§ Goal of the exercise: Write down the listing again exactly as it appears below, without its pictures.
- - - - -
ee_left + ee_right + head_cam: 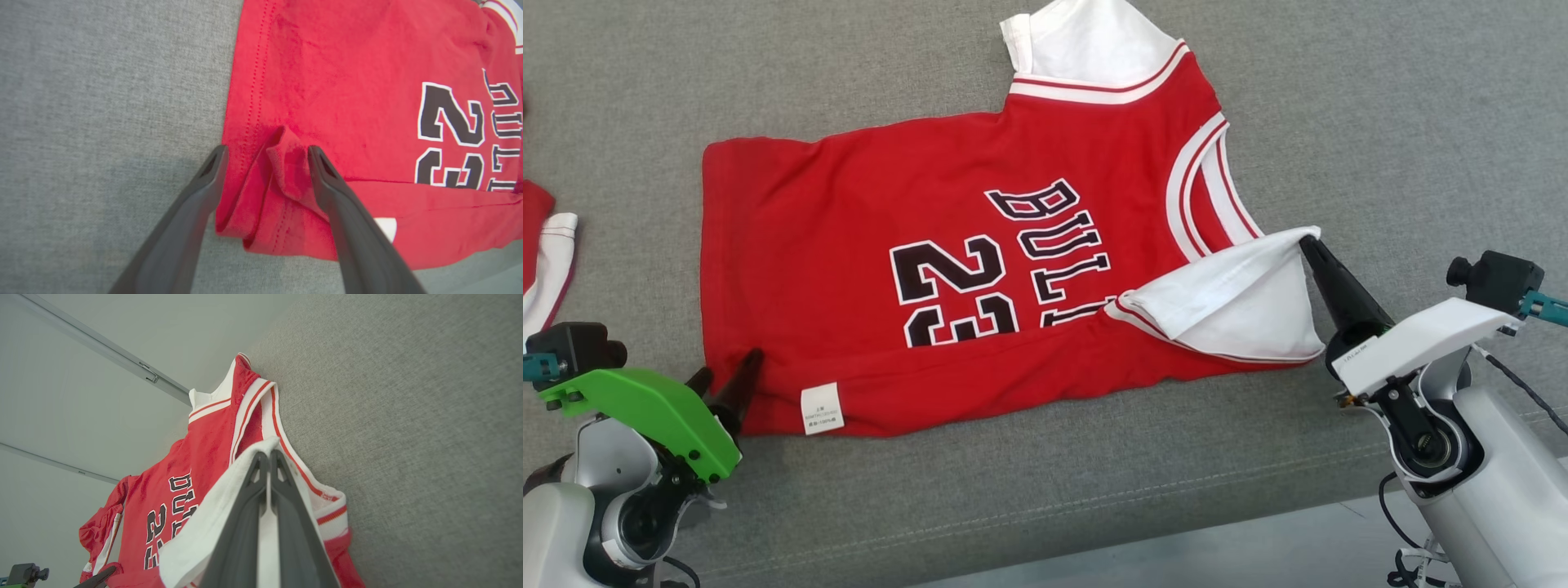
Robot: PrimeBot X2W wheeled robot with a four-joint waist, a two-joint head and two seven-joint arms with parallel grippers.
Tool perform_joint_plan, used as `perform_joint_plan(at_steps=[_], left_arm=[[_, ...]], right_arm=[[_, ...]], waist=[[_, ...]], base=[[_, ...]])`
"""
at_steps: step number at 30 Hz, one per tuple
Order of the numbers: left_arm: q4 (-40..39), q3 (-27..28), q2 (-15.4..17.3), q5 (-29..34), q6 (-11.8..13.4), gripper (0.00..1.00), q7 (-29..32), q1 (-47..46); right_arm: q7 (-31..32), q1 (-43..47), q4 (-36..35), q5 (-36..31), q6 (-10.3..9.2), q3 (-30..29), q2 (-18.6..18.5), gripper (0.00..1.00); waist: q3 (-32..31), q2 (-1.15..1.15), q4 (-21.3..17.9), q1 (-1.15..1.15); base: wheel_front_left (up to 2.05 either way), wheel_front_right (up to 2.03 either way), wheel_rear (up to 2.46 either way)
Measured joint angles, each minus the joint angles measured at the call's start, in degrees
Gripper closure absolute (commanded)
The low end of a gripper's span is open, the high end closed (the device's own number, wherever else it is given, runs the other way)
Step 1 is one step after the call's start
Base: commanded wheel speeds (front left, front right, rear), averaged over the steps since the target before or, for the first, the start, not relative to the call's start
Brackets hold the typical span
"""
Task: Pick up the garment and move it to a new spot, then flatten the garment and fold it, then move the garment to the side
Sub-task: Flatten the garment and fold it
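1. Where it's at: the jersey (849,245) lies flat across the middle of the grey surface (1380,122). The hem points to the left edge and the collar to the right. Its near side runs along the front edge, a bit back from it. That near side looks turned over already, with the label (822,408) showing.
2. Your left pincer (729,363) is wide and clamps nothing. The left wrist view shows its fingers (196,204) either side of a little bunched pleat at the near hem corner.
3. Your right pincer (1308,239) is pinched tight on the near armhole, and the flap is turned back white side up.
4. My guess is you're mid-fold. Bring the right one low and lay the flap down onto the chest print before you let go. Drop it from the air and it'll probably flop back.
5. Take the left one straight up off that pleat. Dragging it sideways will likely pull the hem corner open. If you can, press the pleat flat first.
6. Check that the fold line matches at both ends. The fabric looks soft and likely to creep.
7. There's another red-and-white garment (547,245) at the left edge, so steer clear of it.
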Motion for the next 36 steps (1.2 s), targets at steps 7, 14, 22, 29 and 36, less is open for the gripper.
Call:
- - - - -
§ Completed task:
ee_left + ee_right + head_cam: 
Robot: PrimeBot X2W wheeled robot with a four-joint waist, a two-joint head and two seven-joint arms with parallel grippers.
Tool perform_joint_plan, used as `perform_joint_plan(at_steps=[_], left_arm=[[_, ...]], right_arm=[[_, ...]], waist=[[_, ...]], base=[[_, ...]])`
"""
at_steps: step number at 30 Hz, one per tuple
Order of the numbers: left_arm: q4 (-40..39), q3 (-27..28), q2 (-15.4..17.3), q5 (-29..34), q6 (-11.8..13.4), gripper (0.00..1.00), q7 (-29..32), q1 (-47..46); right_arm: q7 (-31..32), q1 (-43..47), q4 (-36..35), q5 (-36..31), q6 (-10.3..9.2), q3 (-30..29), q2 (-18.6..18.5), gripper (0.00..1.00); waist: q3 (-32..31), q2 (-1.15..1.15), q4 (-21.3..17.9), q1 (-1.15..1.15); base: wheel_front_left (up to 2.05 either way), wheel_front_right (up to 2.03 either way), wheel_rear (up to 2.46 either way)
Measured joint angles, each minus the joint angles measured at the call's start, in degrees
Gripper closure absolute (commanded)
The low end of a gripper's span is open, the high end closed (the device's own number, wherever else it is given, runs the other way)
Step 1 is one step after the call's start
Base: commanded wheel speeds (front left, front right, rear), averaged over the steps since the target before or, for the first, the start, not relative to the call's start
Brackets hold the typical span
"""
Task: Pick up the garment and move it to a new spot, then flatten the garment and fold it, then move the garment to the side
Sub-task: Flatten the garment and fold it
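1. Where it's at: the jersey (849,245) lies flat across the middle of the grey surface (1380,122). The hem points to the left edge and the collar to the right. Its near side runs along the front edge, a bit back from it. That near side looks turned over already, with the label (822,408) showing.
2. Your left pincer (729,363) is wide and clamps nothing. The left wrist view shows its fingers (196,204) either side of a little bunched pleat at the near hem corner.
3. Your right pincer (1308,239) is pinched tight on the near armhole, and the flap is turned back white side up.
4. My guess is you're mid-fold. Bring the right one low and lay the flap down onto the chest print before you let go. Drop it from the air and it'll probably flop back.
5. Take the left one straight up off that pleat. Dragging it sideways will likely pull the hem corner open. If you can, press the pleat flat first.
6. Check that the fold line matches at both ends. The fabric looks soft and likely to creep.
7. There's another red-and-white garment (547,245) at the left edge, so steer clear of it.
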Motion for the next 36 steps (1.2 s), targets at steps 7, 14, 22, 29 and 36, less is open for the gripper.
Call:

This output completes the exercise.